Neuland Laboratories
- Trade name: NSE: NEULANDLAB BSE : 524558
- Type: Public
- Industry: CDMO
- Founded: January 7 1984
- Founders: Dr. Davuluri Rama Mohan Rao
- Headquarters: Hyderabad, India
- Area served: North America, Switzerland, UK, Germany, Italy and the Netherlands and 80 more countries.
- Key people: Dr. Davuluri Rama Mohan Rao (Executive Chairman) D. Sucheth Rao (Executive Vice Chairman) D. Saharsh Rao (Chief Executive Officer & Managing Director)
- Revenue: ₹2,053.1 crore (FY2025-26)
- Number of employees: ~2,000 (including 360+ scientists)
- Website: www.neulandlabs.com

= Neuland Laboratories =

Indian pharmaceutical company

Neuland Laboratories Limited is an Indian publicly listed contract development and manufacturing organization (CDMO) headquartered in Hyderabad. Founded in 1984, the company produces active pharmaceutical ingredients (APIs), advanced intermediates, and peptide APIs. Its shares are traded on the Bombay Stock Exchange and the National Stock Exchange.

== Overview ==

Neuland operates through two primary business verticals: Generic Drug Substances (GDS) and CDMO services. Its operations span process research and development, custom synthesis, scale-up, regulatory documentation support, and commercial manufacturing.

The company exports products to more than 80 countries and maintains approvals from major international regulatory authorities, including the United States Food and Drug Administration (US FDA), European Directorate for the Quality of Medicines (EDQM), and Japan’s Pharmaceuticals and Medical Devices Agency (PMDA).

As of 2026, Neuland employs approximately 2,000 people, including over 360 scientists engaged in research and development activities.

For the full financial year 2026, the company surpassed ₹2000 crore in total revenue for the first time (approximately US $215 million. In the fourth quarter of FY2026, EBITDA increased by nearly 449% year-on-year to 319.4 crore (US$33 million), with an EBITDA margin of 40%. Profit after tax for the quarter stood at ₹212.5 crore (approximately US$22 million)

==Product development==
The company's operations are divided into three segments: Custom Manufacturing Solutions, which develops APIs from pre-clinical to commercial stages; Generic Drug Substances, which manufactures non-exclusive APIs; and a Peptide API unit that specializes in peptide synthesis.

== Facilities ==
Neuland Laboratories operates multiple world-class facilities supporting active pharmaceutical ingredient (API), intermediate, and peptide production.

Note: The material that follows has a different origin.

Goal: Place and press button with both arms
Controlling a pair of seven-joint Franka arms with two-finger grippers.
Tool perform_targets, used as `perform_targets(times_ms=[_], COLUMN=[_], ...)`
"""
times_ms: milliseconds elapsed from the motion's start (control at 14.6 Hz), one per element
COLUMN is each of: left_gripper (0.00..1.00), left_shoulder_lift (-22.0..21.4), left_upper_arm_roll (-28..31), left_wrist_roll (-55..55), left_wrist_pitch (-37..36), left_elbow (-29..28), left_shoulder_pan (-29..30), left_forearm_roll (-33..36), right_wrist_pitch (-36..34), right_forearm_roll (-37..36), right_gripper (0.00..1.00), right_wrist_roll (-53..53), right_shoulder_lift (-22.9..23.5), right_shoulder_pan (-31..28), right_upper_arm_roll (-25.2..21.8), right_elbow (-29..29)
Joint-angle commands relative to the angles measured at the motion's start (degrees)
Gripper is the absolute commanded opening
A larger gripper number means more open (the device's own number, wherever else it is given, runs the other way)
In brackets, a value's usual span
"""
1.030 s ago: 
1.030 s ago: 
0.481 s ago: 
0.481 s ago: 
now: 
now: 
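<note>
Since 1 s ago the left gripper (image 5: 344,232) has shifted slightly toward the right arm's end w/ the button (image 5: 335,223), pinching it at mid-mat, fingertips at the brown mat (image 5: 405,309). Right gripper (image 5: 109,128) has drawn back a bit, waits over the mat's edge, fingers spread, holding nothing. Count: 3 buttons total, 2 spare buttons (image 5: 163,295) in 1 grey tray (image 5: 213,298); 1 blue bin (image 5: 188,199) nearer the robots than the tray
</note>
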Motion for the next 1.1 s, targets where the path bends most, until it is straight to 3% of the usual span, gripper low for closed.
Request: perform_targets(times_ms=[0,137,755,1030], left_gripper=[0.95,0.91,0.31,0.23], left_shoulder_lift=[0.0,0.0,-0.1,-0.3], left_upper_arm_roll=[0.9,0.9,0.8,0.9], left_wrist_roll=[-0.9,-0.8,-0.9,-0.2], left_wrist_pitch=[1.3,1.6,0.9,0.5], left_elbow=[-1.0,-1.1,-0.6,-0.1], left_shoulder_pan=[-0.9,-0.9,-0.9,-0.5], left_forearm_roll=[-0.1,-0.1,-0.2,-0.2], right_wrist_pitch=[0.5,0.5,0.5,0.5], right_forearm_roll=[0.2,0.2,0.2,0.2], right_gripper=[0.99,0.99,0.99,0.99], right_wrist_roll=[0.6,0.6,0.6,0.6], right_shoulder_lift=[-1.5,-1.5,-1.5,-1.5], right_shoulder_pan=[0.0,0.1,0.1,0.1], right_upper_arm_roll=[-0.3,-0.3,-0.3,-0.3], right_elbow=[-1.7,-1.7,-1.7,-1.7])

- Unit I – Bonthapally: The primary manufacturing hub situated in Bonthapally village, Medak District, Telangana, with multiple production blocks including kilo labs and quality assurance laboratories. It holds approvals from major regulatory agencies and supports commercial API production.
- Unit II – Pashamylaram: A large-scale manufacturing facility comprising multiple production blocks, an engineering workshop, and warehouses.
- Unit III – Gaddapotharam: A multi-product facility designed for advanced intermediates and APIs, with analytical development and pilot plant capabilities.
- R&D Centre – Bonthapally: Research and development centre with a team of approximately 360 scientists, pilot labs, and analytical capabilities to catalyze process development and technology transfer.

== Upcoming Peptide Facility ==
Neuland Laboratories is set to commission a new commercial peptide manufacturing facility at its 17- acre Bonthapally manufacturing campus in the summer of 2026. The project is part of a phased expansion, with additional capacity planned in line with growing client demand. The first of four modules is expected to be operational by mid-2026, adding commercial scale capabilities to its existing peptide manufacturing infrastructure.

The new peptide manufacturing facility will feature digitalized operations supported by distributed control system (DCS) automation and electronic batch‑record platforms. It is also designed with expanded purification and drying infrastructure, including multi‑column preparative HPLC systems, large‑scale lyophilizers, enhanced solvent‑handling capabilities, and upgraded waste‑management processes. These features are intended to support consistent batch quality and more efficient production cycles.